Exercise instructions: Carry none of the pictures over; write out the complete data exactly.

(Source records begins)

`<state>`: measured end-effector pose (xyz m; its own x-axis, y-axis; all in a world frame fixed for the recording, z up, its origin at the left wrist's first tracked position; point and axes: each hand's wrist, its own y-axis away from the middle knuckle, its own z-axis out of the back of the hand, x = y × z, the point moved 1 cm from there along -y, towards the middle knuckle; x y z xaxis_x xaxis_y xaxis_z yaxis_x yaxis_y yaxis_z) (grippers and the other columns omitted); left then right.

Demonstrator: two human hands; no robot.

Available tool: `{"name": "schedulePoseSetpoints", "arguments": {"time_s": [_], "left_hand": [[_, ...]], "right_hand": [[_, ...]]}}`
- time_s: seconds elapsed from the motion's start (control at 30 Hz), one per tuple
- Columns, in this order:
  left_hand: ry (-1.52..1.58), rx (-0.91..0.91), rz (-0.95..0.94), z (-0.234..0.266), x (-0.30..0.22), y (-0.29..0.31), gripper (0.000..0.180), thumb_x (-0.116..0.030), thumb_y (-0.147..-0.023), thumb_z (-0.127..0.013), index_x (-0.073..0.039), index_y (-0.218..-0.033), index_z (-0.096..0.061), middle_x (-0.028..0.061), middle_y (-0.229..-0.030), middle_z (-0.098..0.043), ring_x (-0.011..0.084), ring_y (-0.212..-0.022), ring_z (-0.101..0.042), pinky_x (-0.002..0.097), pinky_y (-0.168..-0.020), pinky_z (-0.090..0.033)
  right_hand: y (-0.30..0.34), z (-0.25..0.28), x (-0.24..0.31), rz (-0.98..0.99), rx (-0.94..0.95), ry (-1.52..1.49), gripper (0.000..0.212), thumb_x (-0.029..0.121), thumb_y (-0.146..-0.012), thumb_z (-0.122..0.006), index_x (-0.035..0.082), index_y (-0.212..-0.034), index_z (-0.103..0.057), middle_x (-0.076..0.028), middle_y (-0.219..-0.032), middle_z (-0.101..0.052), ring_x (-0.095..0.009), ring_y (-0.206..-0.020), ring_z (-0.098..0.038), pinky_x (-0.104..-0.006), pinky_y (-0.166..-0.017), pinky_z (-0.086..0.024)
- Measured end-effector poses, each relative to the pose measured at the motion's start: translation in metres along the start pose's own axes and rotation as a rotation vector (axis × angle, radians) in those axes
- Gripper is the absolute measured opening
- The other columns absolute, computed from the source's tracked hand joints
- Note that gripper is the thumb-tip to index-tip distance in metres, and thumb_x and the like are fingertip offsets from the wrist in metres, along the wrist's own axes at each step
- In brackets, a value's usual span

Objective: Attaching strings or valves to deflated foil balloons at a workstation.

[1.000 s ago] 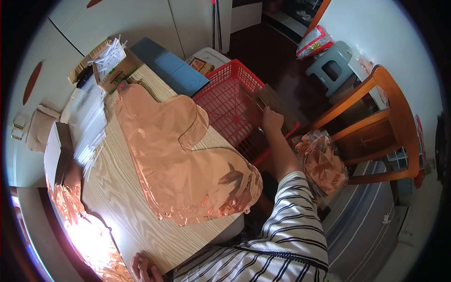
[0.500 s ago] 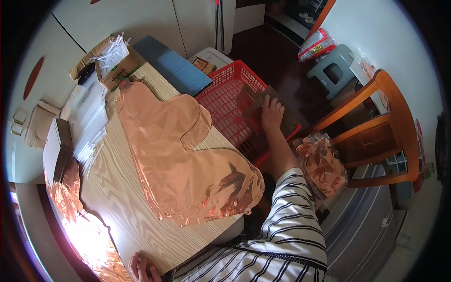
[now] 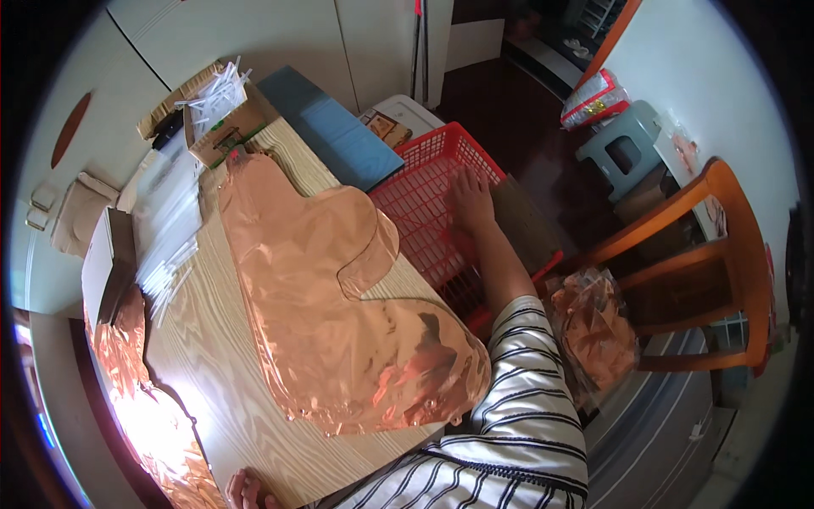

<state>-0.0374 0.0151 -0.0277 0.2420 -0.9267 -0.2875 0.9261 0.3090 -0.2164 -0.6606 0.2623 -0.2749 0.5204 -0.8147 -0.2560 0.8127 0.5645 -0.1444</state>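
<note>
My right hand reaches over the red plastic basket, fingers stretched out and apart, with nothing visible in them. Beside it, a brown cardboard piece stands at the basket's right side. At the table's near edge my left hand rests with its fingers slightly bent; the frame cuts off most of it. A large flat rose-gold foil balloon, with a curved notch on its right, lies across the wooden table.
White straws fill a cardboard box; more straws lie on the table's left. A blue board sits behind the basket. Shiny foil hangs at the left edge. Bagged foil lies by a wooden chair. A grey stool stands beyond.
My right hand has come off the cardboard piece and shifted left over the basket. The cardboard now sits further right. The whole view has shifted slightly.
</note>
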Motion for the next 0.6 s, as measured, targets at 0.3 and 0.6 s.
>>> {"name": "schedulePoseSetpoints", "arguments": {"time_s": [0.3,0.6], "left_hand": [[-0.034,0.065,0.131,-0.004,-0.007,0.002,0.038,-0.020,-0.092,-0.054,0.004,-0.122,-0.057,0.0266,-0.125,-0.054,0.0439,-0.112,-0.052,0.0514,-0.097,-0.043],[-0.020,0.082,0.101,-0.006,-0.003,-0.009,0.039,-0.019,-0.092,-0.053,0.004,-0.123,-0.054,0.0274,-0.125,-0.053,0.0449,-0.111,-0.051,0.0530,-0.097,-0.042]], "right_hand": [[-0.066,-0.030,0.029,0.139,0.350,0.280,0.073,0.048,-0.089,-0.054,0.009,-0.148,-0.035,-0.016,-0.153,-0.034,-0.032,-0.146,-0.022,-0.0560,-0.118,0.000],[-0.024,-0.138,0.010,0.101,0.684,0.605,0.056,0.041,-0.099,-0.033,0.012,-0.146,-0.041,-0.011,-0.151,-0.039,-0.029,-0.142,-0.031,-0.0603,-0.116,-0.001]]}}
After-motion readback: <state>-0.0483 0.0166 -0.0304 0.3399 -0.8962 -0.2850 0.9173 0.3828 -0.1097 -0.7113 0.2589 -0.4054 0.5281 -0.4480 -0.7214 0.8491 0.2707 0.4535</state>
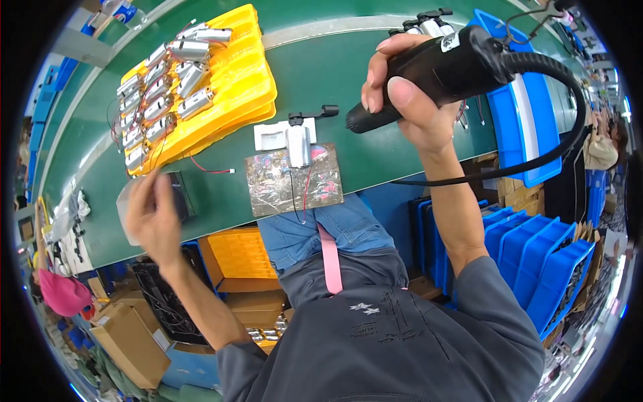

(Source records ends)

Task result:
`<state>`: measured end-effector pose (xyz m; its own x-axis, y-axis; all in a world frame fixed for the recording, z up, its origin at the left wrist's first tracked position; point and axes: each hand's wrist, its own y-axis away from the middle knuckle, its own z-axis out of the back of the hand, x = y × z, the point moved 1 cm from there along -y, towards the middle knuckle; x y z xaxis_x xaxis_y xaxis_z yaxis_x yaxis_y yaxis_z) (grippers and the other columns omitted); left then right.

Demonstrator: two human hands; no robot.

Available tool: `{"name": "schedulePoseSetpoints", "arguments": {"time_s": [_], "left_hand": [[_, ...]], "right_hand": [[_, ...]]}}`
- time_s: seconds elapsed from the motion's start (control at 30 Hz), one per tuple
- Columns, in this order:
  left_hand: ry (-1.52..1.58), rx (-0.91..0.91), rz (-0.95..0.94), z (-0.234..0.266), x (-0.30..0.22), y (-0.29..0.31), gripper (0.000..0.180), thumb_x (-0.116..0.030), thumb_y (-0.147..-0.023), thumb_z (-0.127..0.013), index_x (-0.073..0.039), index_y (-0.218..-0.033), index_z (-0.096..0.061), middle_x (-0.028..0.061), middle_y (-0.229..-0.030), middle_z (-0.098..0.043), ring_x (-0.011..0.084), ring_y (-0.212..-0.022), ring_z (-0.101..0.042), pinky_x (-0.002..0.097), pinky_y (-0.168..-0.020), pinky_z (-0.090..0.033)
  right_hand: y (-0.30..0.34), z (-0.25..0.28), x (-0.24..0.31), rz (-0.98..0.99), rx (-0.94..0.95), ry (-1.52..1.49), gripper (0.000..0.212), thumb_x (-0.029..0.121), thumb_y (-0.146..-0.012), thumb_z (-0.122..0.006), index_x (-0.035..0.082), index_y (-0.212..-0.034), index_z (-0.103..0.057), middle_x (-0.076..0.028), middle_y (-0.219..-0.032), middle_z (-0.101..0.052), ring_x (-0.095..0.009), ring_y (-0.206..-0.020), ring_z (-0.098..0.038), pinky_x (-0.104..-0.006), pinky_y (-0.166..-0.017), pinky_z (-0.086..0.024)
- Measured end-effector poses, each relative to the pose measured at the motion's start: translation in metres along the start pose's own axes and rotation as a rotation vector (axis × angle, radians) in those axes
- Gripper is the absolute measured opening
- The other columns absolute, computed from the source's tracked hand joints
- Note that gripper is the thumb-tip to index-tip distance in metres, and thumb_x and the like are fingertip offsets from the wrist in metres, along the wrist's own axes at each step
- In brackets, a value's usual span

Objective: Attaching strings or valves to deflated foil balloons at a workstation.

[1.000 s ago] 
[0.500 s ago] 
[now] 

<state>-0.0374 0.0151 -0.0277 0.2420 -0.9267 -0.2875 0.9261 0.3090 -0.2164 -0.6606 0.2623 -0.2749 0.5204 -0.8147 -0.2560 0.8127 0.5645 -0.1444</state>
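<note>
My right hand reaches over the red plastic basket, fingers stretched out and apart, with nothing visible in them. Beside it, a brown cardboard piece stands at the basket's right side. At the table's near edge my left hand rests with its fingers slightly bent; the frame cuts off most of it. A large flat rose-gold foil balloon, with a curved notch on its right, lies across the wooden table.
White straws fill a cardboard box; more straws lie on the table's left. A blue board sits behind the basket. Shiny foil hangs at the left edge. Bagged foil lies by a wooden chair. A grey stool stands beyond.
My right hand has come off the cardboard piece and shifted left over the basket. The cardboard now sits further right. The whole view has shifted slightly.
</note>
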Motion for the next 0.6 s, as measured, targets at 0.3 and 0.6 s.
>>> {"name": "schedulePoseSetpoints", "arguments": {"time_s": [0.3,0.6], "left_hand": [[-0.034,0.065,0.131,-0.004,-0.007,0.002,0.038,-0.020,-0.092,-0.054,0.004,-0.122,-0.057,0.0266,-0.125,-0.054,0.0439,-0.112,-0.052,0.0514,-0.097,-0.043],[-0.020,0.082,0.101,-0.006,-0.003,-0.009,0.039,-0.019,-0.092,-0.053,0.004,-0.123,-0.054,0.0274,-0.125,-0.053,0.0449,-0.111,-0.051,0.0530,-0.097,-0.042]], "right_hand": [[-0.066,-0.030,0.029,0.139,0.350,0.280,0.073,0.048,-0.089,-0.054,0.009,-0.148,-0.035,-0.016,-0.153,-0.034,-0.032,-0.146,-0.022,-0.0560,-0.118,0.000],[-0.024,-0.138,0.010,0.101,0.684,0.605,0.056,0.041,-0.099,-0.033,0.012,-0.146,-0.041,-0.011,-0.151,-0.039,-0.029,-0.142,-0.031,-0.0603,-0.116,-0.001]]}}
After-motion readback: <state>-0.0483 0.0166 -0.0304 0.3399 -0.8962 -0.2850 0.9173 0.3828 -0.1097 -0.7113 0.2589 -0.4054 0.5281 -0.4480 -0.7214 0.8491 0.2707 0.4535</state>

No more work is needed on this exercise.